Willett also pointed to letters written by his colleagues in Bush's office at the time, saying they would make clear he does not oppose woman's rights in the workplace.
Dissatisfied with the answer, Feinstein pressed Willett to state clearly whether he disavowed the content of the memo.
After several minutes of back-and-forth, Willett said he would like to edit the proclamation to make sure it did not endorse specific policy goals, which he said the initial memo did.
More Democrats pressed Willett on the memo as the hearing went on, however, prompting an explanation by the nominee that his memo was an effort to better conform the proclamation to the office's guidelines.
"There's no question that stuff is real," Willett said, referring to barriers women face in business. "The question was, is a proclamation, which is meant to be unifying, uplifting, positive, is that the right vehicle to take sides on the laundry list of specific policy proposals that were being considered by the legislature?"
That answer did not satisfy Democrats either, with Sen.

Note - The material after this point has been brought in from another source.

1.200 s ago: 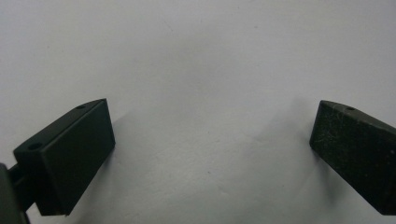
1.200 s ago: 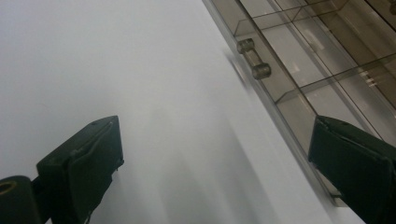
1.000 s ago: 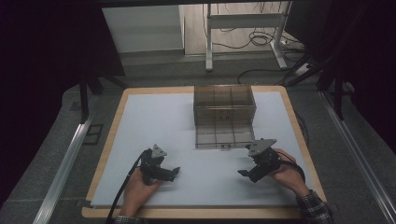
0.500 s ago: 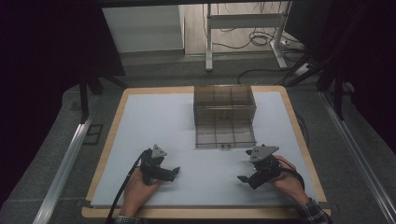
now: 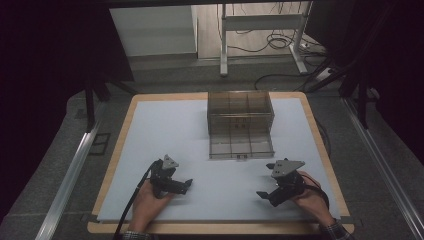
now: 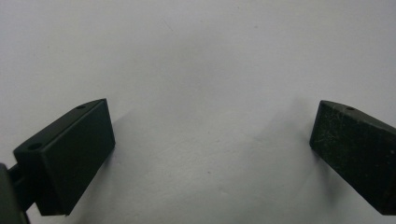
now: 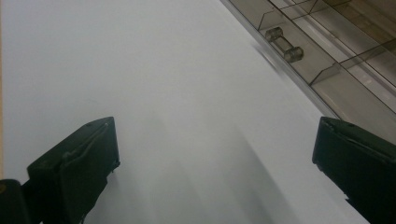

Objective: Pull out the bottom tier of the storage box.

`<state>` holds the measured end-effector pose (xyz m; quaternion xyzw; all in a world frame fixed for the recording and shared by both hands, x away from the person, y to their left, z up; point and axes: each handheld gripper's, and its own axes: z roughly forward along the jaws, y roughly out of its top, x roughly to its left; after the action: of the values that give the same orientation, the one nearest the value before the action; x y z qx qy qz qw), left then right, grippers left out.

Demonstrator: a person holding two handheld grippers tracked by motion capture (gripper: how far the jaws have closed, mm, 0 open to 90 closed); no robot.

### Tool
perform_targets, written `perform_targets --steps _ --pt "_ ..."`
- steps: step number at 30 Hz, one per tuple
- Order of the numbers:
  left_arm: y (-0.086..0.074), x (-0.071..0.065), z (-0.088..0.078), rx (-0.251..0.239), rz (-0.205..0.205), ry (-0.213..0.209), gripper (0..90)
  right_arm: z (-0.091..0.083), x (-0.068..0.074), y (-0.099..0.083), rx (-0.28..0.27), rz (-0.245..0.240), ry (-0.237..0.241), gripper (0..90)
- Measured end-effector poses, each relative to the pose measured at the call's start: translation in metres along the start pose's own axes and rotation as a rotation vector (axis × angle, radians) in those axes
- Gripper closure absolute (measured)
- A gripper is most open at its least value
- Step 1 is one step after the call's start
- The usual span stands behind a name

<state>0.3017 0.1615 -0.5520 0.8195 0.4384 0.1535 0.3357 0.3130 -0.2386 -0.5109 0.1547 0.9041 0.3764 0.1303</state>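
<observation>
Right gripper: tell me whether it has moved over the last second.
Yes. The right gripper has drawn back toward the table's near edge, away from the clear drawer box, which stayed put.

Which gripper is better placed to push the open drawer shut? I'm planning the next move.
Probably the right gripper: its jaws are open, and its own view looks toward the drawer and its handle. The left gripper faces bare table.
</observation>
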Motion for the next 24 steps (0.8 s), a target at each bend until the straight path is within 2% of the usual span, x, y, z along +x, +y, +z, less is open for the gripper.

Dick Durbin expressing disappointment before moving on from the subject.
"Senator Feinstein, I tried," said Durbin, an Illinois Democrat.
Willett, who has been on the Texas Supreme Court since 2005, is perhaps best known for his active use of Twitter, having been declared the Lone Star State’s first "tweeter laureate" by the Texas Legislature in 2015. Such active social media use is unusual for a judge, and Democrats were quick to bring up some of Willett’s more controversial posts.
Responding to a Fox News article in February 2014 on a transgender student being allowed to play on the female softball team at a California high school, Willett wrote: "go away, A-Rod.”